Exercise prompt:
Transcribe exactly the lines that fall between the one holding "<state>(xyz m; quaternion" and the one holding "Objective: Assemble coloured", inclusive, from the entries below.

╭─ Provided records

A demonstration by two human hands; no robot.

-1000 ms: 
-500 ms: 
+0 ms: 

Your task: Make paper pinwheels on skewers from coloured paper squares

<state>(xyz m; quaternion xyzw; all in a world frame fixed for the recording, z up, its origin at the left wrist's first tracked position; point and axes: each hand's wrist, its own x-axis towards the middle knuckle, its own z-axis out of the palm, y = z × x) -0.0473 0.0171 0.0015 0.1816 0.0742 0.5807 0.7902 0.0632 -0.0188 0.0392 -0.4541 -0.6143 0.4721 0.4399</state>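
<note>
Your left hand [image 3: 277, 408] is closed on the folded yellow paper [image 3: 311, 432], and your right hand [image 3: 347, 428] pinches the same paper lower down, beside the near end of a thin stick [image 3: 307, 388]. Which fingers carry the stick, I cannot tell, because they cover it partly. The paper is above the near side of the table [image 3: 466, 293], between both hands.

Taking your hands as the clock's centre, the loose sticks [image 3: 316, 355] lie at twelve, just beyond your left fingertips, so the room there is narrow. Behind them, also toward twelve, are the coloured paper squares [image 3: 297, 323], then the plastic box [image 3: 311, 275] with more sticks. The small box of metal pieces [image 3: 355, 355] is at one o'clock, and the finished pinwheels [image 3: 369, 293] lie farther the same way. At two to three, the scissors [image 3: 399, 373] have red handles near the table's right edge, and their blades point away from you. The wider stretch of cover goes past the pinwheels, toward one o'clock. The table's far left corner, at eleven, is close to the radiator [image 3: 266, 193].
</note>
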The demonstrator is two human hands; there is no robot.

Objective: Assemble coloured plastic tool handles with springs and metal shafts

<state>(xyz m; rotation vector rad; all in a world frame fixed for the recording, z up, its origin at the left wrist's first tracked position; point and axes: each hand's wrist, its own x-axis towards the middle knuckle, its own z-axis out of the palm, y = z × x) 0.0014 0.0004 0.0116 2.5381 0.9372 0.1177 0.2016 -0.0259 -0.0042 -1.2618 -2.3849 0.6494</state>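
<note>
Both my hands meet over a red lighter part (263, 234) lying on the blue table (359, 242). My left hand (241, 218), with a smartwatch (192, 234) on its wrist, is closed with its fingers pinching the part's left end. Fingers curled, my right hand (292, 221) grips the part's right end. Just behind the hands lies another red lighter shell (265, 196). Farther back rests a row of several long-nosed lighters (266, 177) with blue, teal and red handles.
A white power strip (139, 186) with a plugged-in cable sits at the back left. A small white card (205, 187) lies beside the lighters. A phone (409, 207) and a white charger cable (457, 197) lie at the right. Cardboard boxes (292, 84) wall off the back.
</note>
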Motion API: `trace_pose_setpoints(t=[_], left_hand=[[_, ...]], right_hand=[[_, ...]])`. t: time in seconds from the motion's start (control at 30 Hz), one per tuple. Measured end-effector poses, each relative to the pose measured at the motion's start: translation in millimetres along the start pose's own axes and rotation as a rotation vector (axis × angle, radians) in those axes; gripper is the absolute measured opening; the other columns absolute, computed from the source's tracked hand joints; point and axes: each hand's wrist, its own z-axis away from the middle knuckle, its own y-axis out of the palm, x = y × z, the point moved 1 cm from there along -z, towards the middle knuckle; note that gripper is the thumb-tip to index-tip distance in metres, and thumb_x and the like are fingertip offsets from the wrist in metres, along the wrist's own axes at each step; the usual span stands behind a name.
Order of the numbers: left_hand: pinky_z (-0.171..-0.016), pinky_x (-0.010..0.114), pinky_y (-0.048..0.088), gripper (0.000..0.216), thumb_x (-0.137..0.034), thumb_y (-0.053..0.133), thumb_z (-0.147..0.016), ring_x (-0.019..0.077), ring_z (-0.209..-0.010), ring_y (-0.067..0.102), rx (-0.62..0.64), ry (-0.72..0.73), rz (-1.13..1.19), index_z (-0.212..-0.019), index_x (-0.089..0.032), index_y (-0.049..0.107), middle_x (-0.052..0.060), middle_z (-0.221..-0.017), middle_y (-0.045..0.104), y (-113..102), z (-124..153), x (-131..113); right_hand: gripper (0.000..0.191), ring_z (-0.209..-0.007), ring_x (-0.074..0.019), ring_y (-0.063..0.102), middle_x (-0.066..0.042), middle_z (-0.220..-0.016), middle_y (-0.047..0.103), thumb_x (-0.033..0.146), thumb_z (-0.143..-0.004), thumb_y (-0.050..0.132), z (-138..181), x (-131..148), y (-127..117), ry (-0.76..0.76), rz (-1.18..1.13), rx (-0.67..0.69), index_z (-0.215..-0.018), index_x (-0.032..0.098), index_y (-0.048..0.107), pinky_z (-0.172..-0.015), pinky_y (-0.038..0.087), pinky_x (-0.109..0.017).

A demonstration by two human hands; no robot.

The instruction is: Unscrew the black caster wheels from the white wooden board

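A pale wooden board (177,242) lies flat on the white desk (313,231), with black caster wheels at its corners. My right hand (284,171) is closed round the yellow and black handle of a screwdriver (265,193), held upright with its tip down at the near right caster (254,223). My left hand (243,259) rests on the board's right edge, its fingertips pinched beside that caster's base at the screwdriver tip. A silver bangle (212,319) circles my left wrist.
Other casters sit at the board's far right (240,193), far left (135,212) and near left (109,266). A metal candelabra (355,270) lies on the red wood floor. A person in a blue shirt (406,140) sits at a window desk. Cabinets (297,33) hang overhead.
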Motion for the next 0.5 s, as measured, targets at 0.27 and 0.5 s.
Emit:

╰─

Task result:
<state>(xyz m; quaternion xyzw; all in a world frame fixed for the recording, z up, its origin at the left wrist's first tracked position; point and axes: each hand's wrist, its own x-axis towards the middle knuckle, its own z-axis out of the palm, y = z × x) -0.0473 0.0171 0.0015 0.1816 0.0742 0.5807 0.7902 0.0632 -0.0188 0.0392 -0.4541 -0.6143 0.4721 0.4399</state>
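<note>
Your left hand [image 3: 277, 408] is closed on the folded yellow paper [image 3: 311, 432], and your right hand [image 3: 347, 428] pinches the same paper lower down, beside the near end of a thin stick [image 3: 307, 388]. Which fingers carry the stick, I cannot tell, because they cover it partly. The paper is above the near side of the table [image 3: 466, 293], between both hands.

Taking your hands as the clock's centre, the loose sticks [image 3: 316, 355] lie at twelve, just beyond your left fingertips, so the room there is narrow. Behind them, also toward twelve, are the coloured paper squares [image 3: 297, 323], then the plastic box [image 3: 311, 275] with more sticks. The small box of metal pieces [image 3: 355, 355] is at one o'clock, and the finished pinwheels [image 3: 369, 293] lie farther the same way. At two to three, the scissors [image 3: 399, 373] have red handles near the table's right edge, and their blades point away from you. The wider stretch of cover goes past the pinwheels, toward one o'clock. The table's far left corner, at eleven, is close to the radiator [image 3: 266, 193].
</note>
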The demonstrator is two human hands; there is no robot.

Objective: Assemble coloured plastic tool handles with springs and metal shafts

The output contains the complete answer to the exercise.